Help to rise up through the ranks

A consultant feels doctors need a hand on moving from middle grade to senior

Location: England
Published: Friday 13 November 2020
nitin shrotri

I came to the UK in September 1989 for a two-week holiday. Having read a lot about England as a youngster, and worked with consultants in India who had worked in the UK on international clinical fellowships, I had a certain curiosity about the country.

The day after landing, I sat the PLAB (Professional and Linguistic Assessments Board) exam. A week later, I had passed. To my wife’s utter shock and surprise, I declared that I was going to find a job in the UK, take my fellowship, and return to India after the allowed period of four years.

Working hard in my SHO and registrar posts, I got my fellowship. Five years later, I was sitting in a consultant urologist’s office in Surrey for a pre-shortlisting visit after applying for a teaching hospital rotation. He shook his head gravely, almost apologetically, saying, ’Nitin, this post is for UK trainees only, so there is no point in applying. Better if you look for a visiting registrar’s post’.

A really nice guy, as I soon discovered, he appointed me a month later as urology registrar on the rotation. A frantic phone call from medical staffing at the teaching hospital the day before had led me to attend the interview. Across the interview table, as we both shook hands, we grinned. Destiny! There was no looking back! After going through the urology training in the Kent Surrey and Sussex Deanery, I was appointed consultant urologist in Canterbury in December 2000.

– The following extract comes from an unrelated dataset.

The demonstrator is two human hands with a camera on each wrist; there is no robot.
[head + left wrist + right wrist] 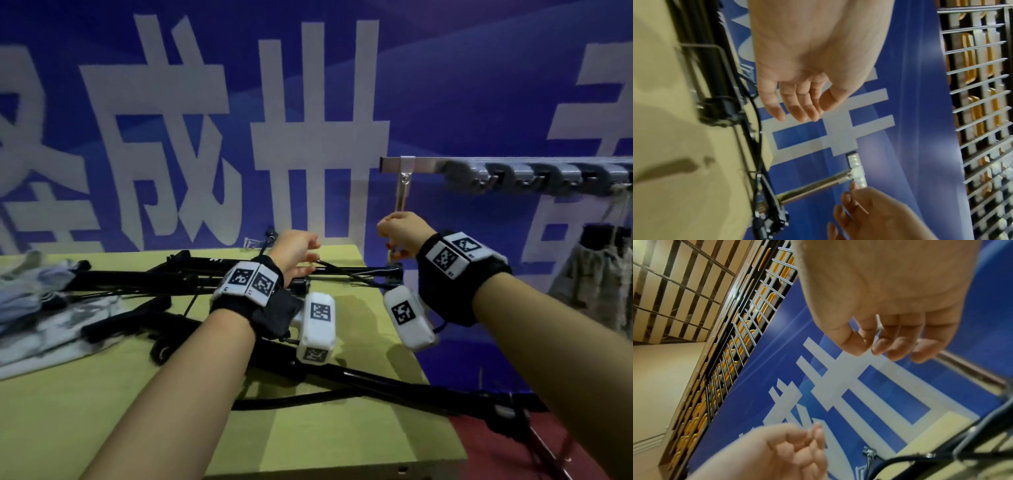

Today, 25 years after my interview, I have left the NHS, but remain in active independent practice. Of course, it wasn’t all easy! The thought that has crossed my mind over the years: I was in the right place, at the right time. There were many other good surgeons around, stuck in middle grade posts, who could have worked as equally effectively as consultants. I was ‘lucky’!

If the system had managed those others better, UK urology and the NHS could have been richer. I have watched the difficulties these colleagues have gone through. I have seen the lack of support and respect.

When I saw the difficulties faced by applicants for CESR (the certificate of eligibility for specialist registration), I felt strongly, that I could help provide some form of guidance to those middle grades wishing to work towards achieving consultant status, and improve the quality of life for those who were content in being so.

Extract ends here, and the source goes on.